Mehmet Özay                                                                                                                            30.06.2023

Ghazali (1058-1111) ile İbn Rüşd (1126-1198) arasında var olan dini-entellektüel tartışmanın boyutlarını ele alan pek çok çalışma kaleme alınması gayet doğal.

Bu tartışmanın, İslam düşünce geleneğinde devamlılık olgusunu ortaya koyması kadar, bugüne yansıyan ve bugünün şartlarının etkisiyle yeniden ele alınmasının getireceği bir tür olumluluktan bahsedebiliriz.

İlki, geleneksel ve teolojik alanda söz sahibi; ikincisi, kelam/felsefe sınırlarına dahil edilebilecek öncüler sayılabilecek bu iki düşünürü birbirine çatıştıranın ne olduğu sorusu, gizli/açık bu iki farklı alandaki bilgi-temellendirmesinde yattığını söylemek mümkün.

Kim, niçin ‘Tutarsız’?

Ghazali’nin “Felsefecilerin Tutarsızlığı” ile ünlenen ve buna karşılık İbn Rüşd’ün “Tutarsızlığın Tutarsızlığı” başlıklı eseriyle Ghazali düşüncesine yönelik eleştirel yaklaşımı, diğer bağlamlar bir yana, İslam düşünce geleneğinde önemli akımların birbirleriyle etkileşiminin varlığı açısından önem taşıyor.

Bunu bir düşünce dinamizmi ve dinamiği olarak görmek gerekir...

Her ne kadar, iki düşünür arasında 87 yıllık fark olmasına ve bu anlamda, İbn Rüşd’ün Ghazali’den sonra gelmesine rağmen, yukarıda dikkat çekilen iki farklı ‘eleştirel’ düşüncenin aslında, var olan düşünce geleneklerinin devam ettiricileri veya öne çıkarıcıları olduğuna işaret ediyor.

Öyle ki, Ghazali’nin ‘felseciler’ diyerek hedef aldığı ve bu anlamda, onun yaşadığı döneme kadar felsefe geleneğinde öne çıkan iki isim olarak değerlendirilebilecek olan Farabi ve İbn Sina ile zamansal olarak onlardan sonra gelen İbn Rüşd arasında, gayet önemli bir düşünce benzerliği ve bağı olduğu anlaşılabilir bir durumdur.

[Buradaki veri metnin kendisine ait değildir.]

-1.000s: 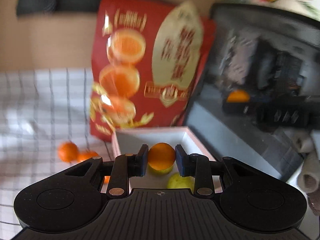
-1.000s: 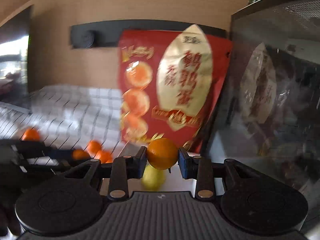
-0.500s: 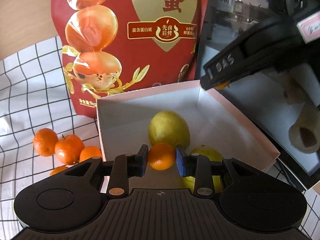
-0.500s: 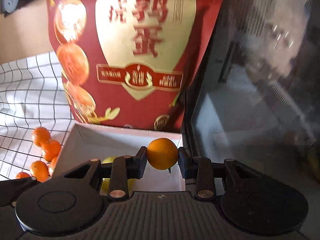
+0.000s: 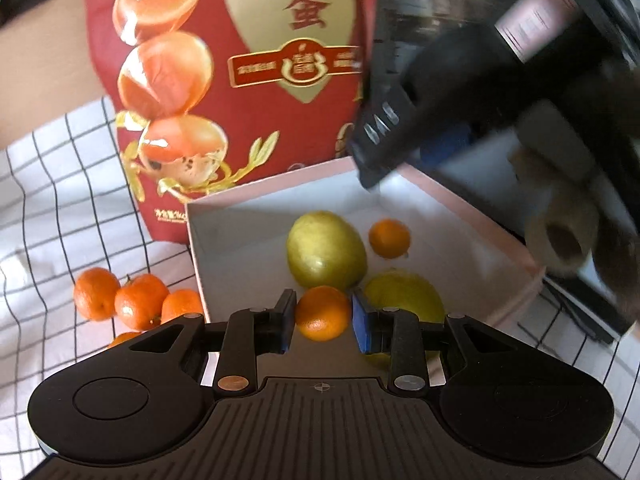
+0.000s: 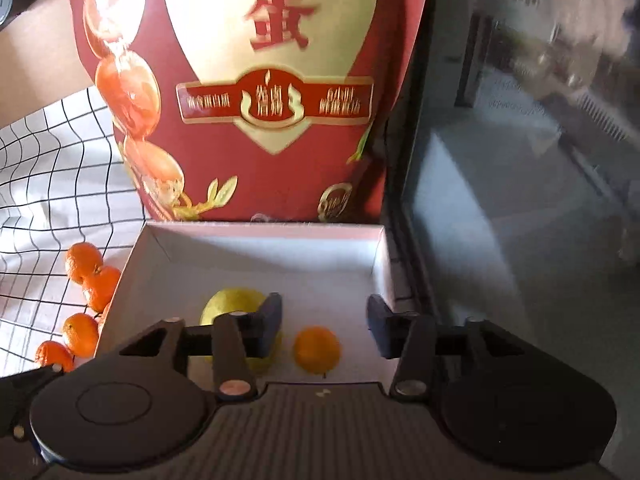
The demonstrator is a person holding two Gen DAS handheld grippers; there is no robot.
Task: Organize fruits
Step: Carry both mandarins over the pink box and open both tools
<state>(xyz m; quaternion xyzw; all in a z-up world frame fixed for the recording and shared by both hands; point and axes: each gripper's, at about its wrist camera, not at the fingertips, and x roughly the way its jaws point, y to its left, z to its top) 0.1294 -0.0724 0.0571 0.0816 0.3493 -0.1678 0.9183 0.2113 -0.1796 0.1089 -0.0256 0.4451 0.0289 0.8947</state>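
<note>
Between the pads of the left hand-held gripper (image 5: pixel 323 314): one small orange (image 5: pixel 322 313), pinched at both sides, hanging over the near edge of the white box (image 5: pixel 240 248). Ahead of it, inside the box: large yellow-green fruit (image 5: pixel 326 250), second yellow fruit (image 5: pixel 404 294) to its right, loose orange (image 5: pixel 389 238) further in. Left of the gripper, outside the box on the checked cloth (image 5: pixel 48 200): cluster of oranges (image 5: pixel 132 300) waiting.

Right hand-held gripper (image 6: pixel 324 326): jaws spread wide, nothing held. Just below and ahead of it, an orange (image 6: pixel 317 350) lying on the box floor (image 6: pixel 328 280), clear of both pads. Red snack bag (image 6: pixel 256 92) upright behind the box.

Step judged: right side's drop finished; left side mid-placement, about to deposit.

Next move, judged: lower left gripper slightly into free floor near the yellow fruit, then open. Risk: orange rolling against neighbours. Right gripper free to go left for the cluster on the cloth.
</note>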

Tartışmada ‘ana eksen’ sorunu

İki düşünür arasında yaşanan tartışmada temel hususun, ‘gerçeklik bilgisi’ne (al-haqiqah / essential truth) ulaşma ve bu ‘gerçeklik bilgisi’nin kaynağının ne olduğu konusudur. Bununla birlikte, bu gerçeklik bilgisinin araçları konusunda bir ayrışma ve tartışmanın olduğu da bir gerçektir.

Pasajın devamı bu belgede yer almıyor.